Below this sentence is a listing; return exactly its lines from the one with "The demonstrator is" to the one with "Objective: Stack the", both kept, and nothing more.

★ ★ ★ ★ ★ ★ ★

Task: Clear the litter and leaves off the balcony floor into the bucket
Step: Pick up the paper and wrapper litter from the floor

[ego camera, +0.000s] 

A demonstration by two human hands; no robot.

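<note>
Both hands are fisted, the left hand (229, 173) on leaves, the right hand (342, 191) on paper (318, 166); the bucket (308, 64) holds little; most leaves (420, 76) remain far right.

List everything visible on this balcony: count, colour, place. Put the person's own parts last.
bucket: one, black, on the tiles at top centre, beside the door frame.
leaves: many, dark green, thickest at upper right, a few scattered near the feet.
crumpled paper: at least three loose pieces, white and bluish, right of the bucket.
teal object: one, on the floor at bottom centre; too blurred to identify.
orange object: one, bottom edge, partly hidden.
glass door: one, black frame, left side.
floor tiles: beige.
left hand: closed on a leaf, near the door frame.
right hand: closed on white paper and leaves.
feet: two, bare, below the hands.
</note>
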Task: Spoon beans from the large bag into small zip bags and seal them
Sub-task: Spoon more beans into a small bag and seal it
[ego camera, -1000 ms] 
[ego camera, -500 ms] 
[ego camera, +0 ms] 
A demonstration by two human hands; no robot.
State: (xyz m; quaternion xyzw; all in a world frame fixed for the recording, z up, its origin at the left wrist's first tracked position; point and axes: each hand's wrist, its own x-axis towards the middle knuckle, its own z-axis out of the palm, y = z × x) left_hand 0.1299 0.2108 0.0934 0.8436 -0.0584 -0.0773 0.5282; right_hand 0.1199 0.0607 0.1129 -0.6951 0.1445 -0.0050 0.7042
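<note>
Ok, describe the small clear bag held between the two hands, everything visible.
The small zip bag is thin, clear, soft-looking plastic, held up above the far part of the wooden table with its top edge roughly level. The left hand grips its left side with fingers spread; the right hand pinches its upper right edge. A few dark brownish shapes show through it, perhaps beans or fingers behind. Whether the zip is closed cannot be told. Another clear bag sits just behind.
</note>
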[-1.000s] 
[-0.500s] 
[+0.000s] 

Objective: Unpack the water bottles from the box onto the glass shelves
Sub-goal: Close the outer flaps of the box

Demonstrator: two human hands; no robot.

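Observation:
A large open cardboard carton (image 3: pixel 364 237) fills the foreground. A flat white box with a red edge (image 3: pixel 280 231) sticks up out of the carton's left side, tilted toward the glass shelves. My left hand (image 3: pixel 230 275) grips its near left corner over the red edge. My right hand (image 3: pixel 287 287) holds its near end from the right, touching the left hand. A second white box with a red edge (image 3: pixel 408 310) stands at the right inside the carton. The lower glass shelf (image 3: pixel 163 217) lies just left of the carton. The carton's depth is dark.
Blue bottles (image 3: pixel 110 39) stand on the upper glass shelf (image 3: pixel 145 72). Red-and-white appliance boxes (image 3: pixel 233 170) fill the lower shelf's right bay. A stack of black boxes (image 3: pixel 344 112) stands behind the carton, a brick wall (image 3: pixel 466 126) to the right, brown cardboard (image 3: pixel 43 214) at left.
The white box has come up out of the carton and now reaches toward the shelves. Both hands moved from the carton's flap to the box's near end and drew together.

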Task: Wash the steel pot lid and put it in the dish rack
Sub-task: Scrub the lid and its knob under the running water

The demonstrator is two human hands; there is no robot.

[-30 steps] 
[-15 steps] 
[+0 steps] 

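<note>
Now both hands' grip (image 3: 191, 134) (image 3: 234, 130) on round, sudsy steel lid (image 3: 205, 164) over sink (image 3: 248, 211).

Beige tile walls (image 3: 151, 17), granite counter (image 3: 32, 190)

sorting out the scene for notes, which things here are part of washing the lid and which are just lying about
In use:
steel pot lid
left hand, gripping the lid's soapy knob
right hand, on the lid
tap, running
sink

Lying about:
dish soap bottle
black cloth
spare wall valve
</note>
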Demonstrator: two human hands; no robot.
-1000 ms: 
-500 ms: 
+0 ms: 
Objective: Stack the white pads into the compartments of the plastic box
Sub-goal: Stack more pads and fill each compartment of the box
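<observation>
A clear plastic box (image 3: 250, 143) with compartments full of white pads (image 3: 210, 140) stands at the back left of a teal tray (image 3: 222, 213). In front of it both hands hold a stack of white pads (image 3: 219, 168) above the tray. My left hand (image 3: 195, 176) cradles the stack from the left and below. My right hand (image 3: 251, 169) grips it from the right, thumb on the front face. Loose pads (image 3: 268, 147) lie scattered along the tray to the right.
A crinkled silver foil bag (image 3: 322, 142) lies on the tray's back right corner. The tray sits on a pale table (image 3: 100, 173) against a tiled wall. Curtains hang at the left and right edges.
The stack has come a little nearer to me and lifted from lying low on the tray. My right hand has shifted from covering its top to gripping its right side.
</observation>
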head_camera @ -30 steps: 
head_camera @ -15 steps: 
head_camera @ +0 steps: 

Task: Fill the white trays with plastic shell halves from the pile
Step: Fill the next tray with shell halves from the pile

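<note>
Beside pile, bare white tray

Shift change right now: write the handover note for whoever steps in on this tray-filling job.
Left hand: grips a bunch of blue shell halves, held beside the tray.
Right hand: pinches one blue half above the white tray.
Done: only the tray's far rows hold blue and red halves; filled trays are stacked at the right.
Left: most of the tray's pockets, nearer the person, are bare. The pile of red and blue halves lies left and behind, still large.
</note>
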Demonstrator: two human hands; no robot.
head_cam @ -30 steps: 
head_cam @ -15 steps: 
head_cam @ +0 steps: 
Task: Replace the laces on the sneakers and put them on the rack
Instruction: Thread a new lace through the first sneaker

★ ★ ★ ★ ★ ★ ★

** TASK SOLUTION **
The demonstrator is two human hands; there is no robot.

[-30 steps] 
[-15 steps] 
[+0 steps] 

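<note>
Now both hands' grip (image 3: 191, 134) (image 3: 234, 130) on round, sudsy steel lid (image 3: 205, 164) over sink (image 3: 248, 211).

Beige tile walls (image 3: 151, 17), granite counter (image 3: 32, 190)

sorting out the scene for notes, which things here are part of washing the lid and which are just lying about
In use:
steel pot lid
left hand, gripping the lid's soapy knob
right hand, on the lid
tap, running
sink

Lying about:
dish soap bottle
black cloth
spare wall valve
</note>
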Demonstrator: two human hands; no robot.
-1000 ms: 
-500 ms: 
+0 ms: 
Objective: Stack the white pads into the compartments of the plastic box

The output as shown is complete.